## Description of the task
Take the material below and reproduce, word for word, only the lines from the line with "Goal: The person" through the line with "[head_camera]".

## Task inputs
Start of Block

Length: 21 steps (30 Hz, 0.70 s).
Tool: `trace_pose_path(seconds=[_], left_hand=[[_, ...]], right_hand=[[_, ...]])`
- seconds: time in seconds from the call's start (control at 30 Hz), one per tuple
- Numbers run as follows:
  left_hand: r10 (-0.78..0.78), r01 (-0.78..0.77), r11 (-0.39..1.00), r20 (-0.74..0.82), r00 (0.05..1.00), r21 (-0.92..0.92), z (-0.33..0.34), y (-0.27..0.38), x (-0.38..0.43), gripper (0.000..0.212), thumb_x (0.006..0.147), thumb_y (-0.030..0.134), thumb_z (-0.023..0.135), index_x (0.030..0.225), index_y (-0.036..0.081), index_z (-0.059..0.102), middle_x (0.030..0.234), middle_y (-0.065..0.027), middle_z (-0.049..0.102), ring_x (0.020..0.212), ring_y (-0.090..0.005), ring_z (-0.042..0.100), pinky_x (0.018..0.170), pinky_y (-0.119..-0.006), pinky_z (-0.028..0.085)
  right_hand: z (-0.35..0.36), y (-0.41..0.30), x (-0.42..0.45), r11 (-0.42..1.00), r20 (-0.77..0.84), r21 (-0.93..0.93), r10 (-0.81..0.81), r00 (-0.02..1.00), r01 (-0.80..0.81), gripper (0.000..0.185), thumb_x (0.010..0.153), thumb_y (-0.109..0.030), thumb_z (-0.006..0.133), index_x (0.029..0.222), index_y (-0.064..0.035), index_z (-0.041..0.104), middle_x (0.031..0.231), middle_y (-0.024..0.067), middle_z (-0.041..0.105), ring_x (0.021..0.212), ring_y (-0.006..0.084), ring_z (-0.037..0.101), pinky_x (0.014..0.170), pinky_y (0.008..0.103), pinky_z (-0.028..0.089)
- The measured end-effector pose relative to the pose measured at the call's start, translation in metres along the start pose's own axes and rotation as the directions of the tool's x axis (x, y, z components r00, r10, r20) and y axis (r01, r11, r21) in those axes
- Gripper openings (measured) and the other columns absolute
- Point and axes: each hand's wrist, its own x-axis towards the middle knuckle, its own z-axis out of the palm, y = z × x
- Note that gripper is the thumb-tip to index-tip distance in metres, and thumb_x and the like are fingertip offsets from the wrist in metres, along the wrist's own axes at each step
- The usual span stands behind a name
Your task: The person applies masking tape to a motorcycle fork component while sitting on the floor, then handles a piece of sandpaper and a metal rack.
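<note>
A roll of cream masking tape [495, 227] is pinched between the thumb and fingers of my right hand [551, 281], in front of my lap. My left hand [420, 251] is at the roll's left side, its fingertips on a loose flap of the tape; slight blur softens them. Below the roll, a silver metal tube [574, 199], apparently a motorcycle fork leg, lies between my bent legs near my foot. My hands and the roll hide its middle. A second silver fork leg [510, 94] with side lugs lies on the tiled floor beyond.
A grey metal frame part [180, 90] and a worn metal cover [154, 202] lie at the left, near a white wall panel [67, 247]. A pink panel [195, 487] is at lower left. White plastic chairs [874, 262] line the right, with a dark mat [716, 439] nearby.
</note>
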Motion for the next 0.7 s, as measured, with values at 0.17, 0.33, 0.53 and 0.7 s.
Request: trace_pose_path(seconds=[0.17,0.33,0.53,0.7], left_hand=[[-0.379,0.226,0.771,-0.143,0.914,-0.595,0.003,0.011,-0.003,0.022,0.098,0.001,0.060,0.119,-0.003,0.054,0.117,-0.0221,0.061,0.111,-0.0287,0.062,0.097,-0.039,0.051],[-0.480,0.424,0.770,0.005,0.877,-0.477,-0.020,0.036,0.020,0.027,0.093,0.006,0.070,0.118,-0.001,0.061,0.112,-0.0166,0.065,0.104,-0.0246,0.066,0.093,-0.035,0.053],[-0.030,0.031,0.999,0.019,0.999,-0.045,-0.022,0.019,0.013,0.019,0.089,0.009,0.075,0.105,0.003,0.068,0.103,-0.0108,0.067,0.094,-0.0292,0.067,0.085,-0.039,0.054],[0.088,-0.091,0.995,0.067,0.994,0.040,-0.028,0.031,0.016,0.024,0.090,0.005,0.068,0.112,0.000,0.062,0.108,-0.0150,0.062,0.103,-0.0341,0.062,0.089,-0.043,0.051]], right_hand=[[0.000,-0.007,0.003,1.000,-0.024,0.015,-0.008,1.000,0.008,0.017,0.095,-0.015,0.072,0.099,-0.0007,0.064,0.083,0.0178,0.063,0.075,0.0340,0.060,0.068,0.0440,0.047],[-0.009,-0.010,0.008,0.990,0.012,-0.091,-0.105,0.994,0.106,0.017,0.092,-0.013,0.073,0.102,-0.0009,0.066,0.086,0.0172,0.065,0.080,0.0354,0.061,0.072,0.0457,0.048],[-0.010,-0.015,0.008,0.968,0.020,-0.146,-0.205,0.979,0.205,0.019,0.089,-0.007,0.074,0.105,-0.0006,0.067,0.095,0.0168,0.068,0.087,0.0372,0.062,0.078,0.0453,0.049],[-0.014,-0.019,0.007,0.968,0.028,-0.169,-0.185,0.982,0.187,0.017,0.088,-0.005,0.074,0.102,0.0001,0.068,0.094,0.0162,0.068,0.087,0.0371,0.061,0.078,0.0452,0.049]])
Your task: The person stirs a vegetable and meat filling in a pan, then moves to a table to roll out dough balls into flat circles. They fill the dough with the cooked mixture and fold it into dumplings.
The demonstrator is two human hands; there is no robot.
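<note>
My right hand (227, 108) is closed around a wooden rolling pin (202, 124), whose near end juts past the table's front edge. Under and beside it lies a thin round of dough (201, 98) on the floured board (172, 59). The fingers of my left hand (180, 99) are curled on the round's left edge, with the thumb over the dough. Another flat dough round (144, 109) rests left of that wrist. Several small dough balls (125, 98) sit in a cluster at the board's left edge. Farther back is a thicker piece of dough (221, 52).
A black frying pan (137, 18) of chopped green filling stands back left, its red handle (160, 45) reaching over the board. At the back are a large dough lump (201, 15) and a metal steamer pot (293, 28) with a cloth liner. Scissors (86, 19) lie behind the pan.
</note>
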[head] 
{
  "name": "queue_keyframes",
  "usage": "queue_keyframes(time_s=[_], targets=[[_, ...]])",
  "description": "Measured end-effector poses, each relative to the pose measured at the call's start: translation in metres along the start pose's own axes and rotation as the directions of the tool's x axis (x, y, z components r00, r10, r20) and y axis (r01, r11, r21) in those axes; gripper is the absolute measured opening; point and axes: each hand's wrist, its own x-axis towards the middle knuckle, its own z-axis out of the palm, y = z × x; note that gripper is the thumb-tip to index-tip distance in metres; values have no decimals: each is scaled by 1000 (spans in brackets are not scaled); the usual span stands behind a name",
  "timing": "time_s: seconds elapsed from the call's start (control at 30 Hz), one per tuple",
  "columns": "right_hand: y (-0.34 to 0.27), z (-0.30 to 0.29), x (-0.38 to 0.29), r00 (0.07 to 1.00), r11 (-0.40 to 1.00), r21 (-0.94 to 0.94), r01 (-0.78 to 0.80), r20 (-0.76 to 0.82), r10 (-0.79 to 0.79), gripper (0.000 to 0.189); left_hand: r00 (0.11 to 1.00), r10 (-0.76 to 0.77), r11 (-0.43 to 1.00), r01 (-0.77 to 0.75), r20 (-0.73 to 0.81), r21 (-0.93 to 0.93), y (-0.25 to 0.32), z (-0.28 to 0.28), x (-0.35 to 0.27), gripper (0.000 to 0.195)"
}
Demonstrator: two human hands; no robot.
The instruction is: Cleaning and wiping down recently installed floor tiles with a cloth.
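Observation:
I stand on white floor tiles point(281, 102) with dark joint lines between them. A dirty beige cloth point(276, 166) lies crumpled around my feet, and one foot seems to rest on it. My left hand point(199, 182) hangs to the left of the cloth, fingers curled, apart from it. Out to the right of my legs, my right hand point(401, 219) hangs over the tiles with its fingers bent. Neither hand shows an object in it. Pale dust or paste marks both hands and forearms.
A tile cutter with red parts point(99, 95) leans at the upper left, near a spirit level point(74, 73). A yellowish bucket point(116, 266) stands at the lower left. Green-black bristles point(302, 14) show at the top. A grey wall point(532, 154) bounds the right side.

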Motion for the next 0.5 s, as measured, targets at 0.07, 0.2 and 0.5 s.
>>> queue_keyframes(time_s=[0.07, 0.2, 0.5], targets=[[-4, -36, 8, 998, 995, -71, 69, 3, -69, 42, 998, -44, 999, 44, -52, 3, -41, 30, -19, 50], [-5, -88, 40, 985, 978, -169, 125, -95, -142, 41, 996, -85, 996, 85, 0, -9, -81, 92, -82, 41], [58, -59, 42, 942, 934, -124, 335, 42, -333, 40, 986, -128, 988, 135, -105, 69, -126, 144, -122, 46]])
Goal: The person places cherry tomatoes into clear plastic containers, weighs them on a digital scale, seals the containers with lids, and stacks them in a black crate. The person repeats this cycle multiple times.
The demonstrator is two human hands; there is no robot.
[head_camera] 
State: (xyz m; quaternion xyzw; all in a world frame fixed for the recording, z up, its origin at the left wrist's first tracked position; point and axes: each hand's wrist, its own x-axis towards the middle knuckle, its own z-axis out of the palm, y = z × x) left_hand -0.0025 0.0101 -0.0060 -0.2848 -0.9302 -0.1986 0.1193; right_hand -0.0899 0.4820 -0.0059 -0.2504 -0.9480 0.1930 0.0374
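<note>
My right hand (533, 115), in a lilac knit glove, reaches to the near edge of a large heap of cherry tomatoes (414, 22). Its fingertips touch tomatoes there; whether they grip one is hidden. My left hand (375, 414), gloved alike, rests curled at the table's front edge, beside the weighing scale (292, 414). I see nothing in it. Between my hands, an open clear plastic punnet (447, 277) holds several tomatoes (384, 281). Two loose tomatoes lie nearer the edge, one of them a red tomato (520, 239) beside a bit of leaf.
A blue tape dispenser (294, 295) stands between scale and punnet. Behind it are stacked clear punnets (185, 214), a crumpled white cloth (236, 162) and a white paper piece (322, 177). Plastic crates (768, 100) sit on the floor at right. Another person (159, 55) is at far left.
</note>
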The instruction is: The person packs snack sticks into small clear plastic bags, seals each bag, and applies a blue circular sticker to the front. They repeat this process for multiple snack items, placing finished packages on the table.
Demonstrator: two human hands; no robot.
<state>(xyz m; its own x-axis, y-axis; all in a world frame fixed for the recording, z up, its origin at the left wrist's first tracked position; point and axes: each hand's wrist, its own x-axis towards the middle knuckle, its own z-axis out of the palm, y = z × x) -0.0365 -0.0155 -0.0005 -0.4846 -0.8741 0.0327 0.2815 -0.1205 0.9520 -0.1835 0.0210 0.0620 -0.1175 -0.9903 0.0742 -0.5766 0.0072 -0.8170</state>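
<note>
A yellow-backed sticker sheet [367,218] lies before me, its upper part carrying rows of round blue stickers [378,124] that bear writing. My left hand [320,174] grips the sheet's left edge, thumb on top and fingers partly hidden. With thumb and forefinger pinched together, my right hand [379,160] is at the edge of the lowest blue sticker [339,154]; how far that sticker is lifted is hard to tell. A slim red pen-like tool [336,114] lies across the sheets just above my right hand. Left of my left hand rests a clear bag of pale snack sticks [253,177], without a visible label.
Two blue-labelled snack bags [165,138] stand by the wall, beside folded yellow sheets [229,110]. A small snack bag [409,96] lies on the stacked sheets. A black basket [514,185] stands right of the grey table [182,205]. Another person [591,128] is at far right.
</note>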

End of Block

## Answer section
Goal: The person places cherry tomatoes into clear plastic containers, weighs them on a digital scale, seals the containers with lids, and stacks them in a black crate. The person repeats this cycle multiple times.
The demonstrator is two human hands; there is no robot.
[head_camera] 

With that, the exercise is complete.